Nvidia a également annoncé la formation d’IA pour aider à diagnostiquer un problème et donner des conseils sur la façon de le corriger en utilisant des données synthétiques pour réduire le temps de formation de l’IA. Prenez ce roulement défaillant, par exemple – plutôt que de simplement en remplacer un, il pourrait être plus logique de remplacer plusieurs autres pièces périssables en même temps pour minimiser les coûts de démontage et d’assemblage. L’IA pourrait déterminer, sur la base des réparations historiques, que le mauvais roulement est un précurseur d’autres défaillances, permettant à une technologie d’anticiper et de résoudre les problèmes futurs avant qu’ils ne surviennent.

Par exemple, les réparations non critiques peuvent souvent être traitées à moindre coût si la technologie est sur place et travaille déjà sur autre chose.

Prochaine étape : les réparations robotiques ?

Lorsque vous associez les efforts de robotique de Nvidia, les réparations peuvent contourner une technologie humaine et utiliser une réparation robotique formée que l’administrateur distant peut déclencher avec une interface AI. En fonction de ce qui convient le mieux aux circonstances, l’administrateur peut lancer une réponse automatisée par l’IA en utilisant l’équipement déjà sur place, ce qui accélère considérablement la réparation.

Avec ce type de système en place, le rôle de l’administrateur devient plus simple car les tâches sont bien définies et leurs déclencheurs déjà entièrement instrumentés et intégrés à la solution. Vous n’aurez peut-être pas du tout besoin d’un administrateur.

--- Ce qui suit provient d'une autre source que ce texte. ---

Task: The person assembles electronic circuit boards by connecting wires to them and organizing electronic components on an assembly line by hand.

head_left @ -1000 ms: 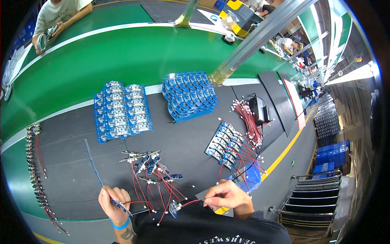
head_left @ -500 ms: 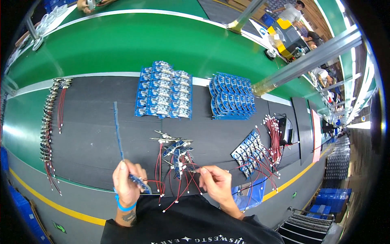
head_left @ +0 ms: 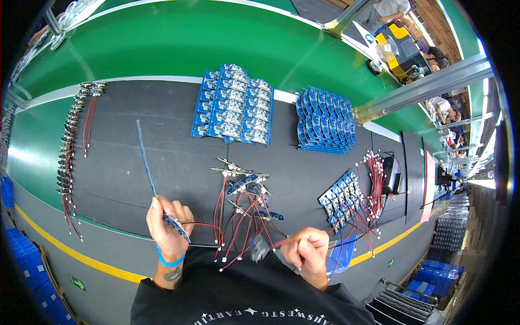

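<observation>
My left hand [head_left: 168, 230] is closed on a small blue circuit board [head_left: 177, 227], from which a red cable runs right toward the pile. A long thin blue strip [head_left: 146, 162] rises from the same fingers. My right hand [head_left: 307, 250] is pinched on a red cable [head_left: 281, 242]. At that cable's left end, a small board-like piece [head_left: 259, 249] is smeared by motion, below the pile. Between my hands lies a loose pile of blue circuit boards [head_left: 244, 184], their red cables with white plugs trailing toward me.
Stacked blue board panels [head_left: 233, 108] stand at the back, another stack [head_left: 325, 119] beside them. A wired panel [head_left: 342, 200] and a bundle of red cables [head_left: 374, 179] lie right, near a black device [head_left: 391, 172]. A row of wired boards [head_left: 66, 146] lines the left edge.
My right hand has moved right and toward me with the cable, away from the pile. The blue strip has swung left with my left hand. The whole view has shifted slightly.
</observation>
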`<state>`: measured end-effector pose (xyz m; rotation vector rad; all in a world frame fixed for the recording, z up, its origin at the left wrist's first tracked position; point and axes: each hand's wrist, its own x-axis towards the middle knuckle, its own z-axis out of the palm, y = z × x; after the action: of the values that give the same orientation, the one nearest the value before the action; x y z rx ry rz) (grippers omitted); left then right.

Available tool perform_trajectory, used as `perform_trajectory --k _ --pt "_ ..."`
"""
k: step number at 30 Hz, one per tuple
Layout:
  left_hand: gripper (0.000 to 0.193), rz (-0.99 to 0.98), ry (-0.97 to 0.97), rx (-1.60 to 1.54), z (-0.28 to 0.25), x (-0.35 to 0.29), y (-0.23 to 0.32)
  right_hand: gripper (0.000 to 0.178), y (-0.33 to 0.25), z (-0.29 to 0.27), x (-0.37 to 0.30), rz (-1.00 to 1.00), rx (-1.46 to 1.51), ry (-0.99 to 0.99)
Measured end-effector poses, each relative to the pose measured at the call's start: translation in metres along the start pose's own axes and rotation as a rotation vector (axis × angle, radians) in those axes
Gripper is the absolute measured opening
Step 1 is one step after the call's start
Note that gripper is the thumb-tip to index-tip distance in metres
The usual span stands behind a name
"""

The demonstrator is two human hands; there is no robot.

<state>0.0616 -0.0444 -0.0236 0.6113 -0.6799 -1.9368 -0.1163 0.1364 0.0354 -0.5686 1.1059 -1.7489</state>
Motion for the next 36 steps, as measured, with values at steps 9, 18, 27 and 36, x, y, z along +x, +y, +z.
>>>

Passer à l’automatisation complète

Le chemin vers une automatisation complète pourrait prendre une décennie ou plus. Les premières étapes seraient d’instrumenter entièrement les zones à couvrir, de créer des jumeaux numériques connectés de l’infrastructure à entretenir, puis d’utiliser l’IA basée sur une combinaison de données réelles et synthétiques pour optimiser la maintenance et les réparations. Ces données pourraient être utilisées dans le cadre du package de formation pour les robots sur site, tandis que les fonctions administratives sont automatisées ; ce dernier devrait être la partie la plus facile du processus.

Assurer l’intégrité des données et anticiper leur utilisation éventuelle pour la formation à l’IA serait essentiel pour assurer un déploiement rapide et efficace des fonctions ultérieures. Je m’attends à ce que l’étape la plus difficile soit l’automatisation des réparations. Peu de systèmes sont créés aujourd’hui avec l’exigence qu’ils soient entretenus par robot, mais cela changera avec le temps.

J’ai visité des sites qui poursuivent l’approche de la maintenance en réalité augmentée, suggérant que le passage initial aux jumeaux numériques connectés pourrait déjà être effectué sur plusieurs sites. Nous avons maintenant un chemin raisonnablement bien défini vers l’automatisation complète des centres de données (c’est ce que Nvidia a démontré). Cette vidéo Nvidia montre comment vous pourriez initialement utiliser le métaverse pour vous connecter à un centre de données, et celle-ci parle de l’automatisation d’un site entier. Enfin, cette vidéo montre ce qui pourrait arriver si un administrateur avait trop de temps et trop peu de supervision.

D’accord, ce dernier était une blague. Mais cela démontre que dans le métaverse, les règles ne doivent pas s’appliquer, ouvrant finalement la porte à des innovations que nous ne pouvons qu’imaginer.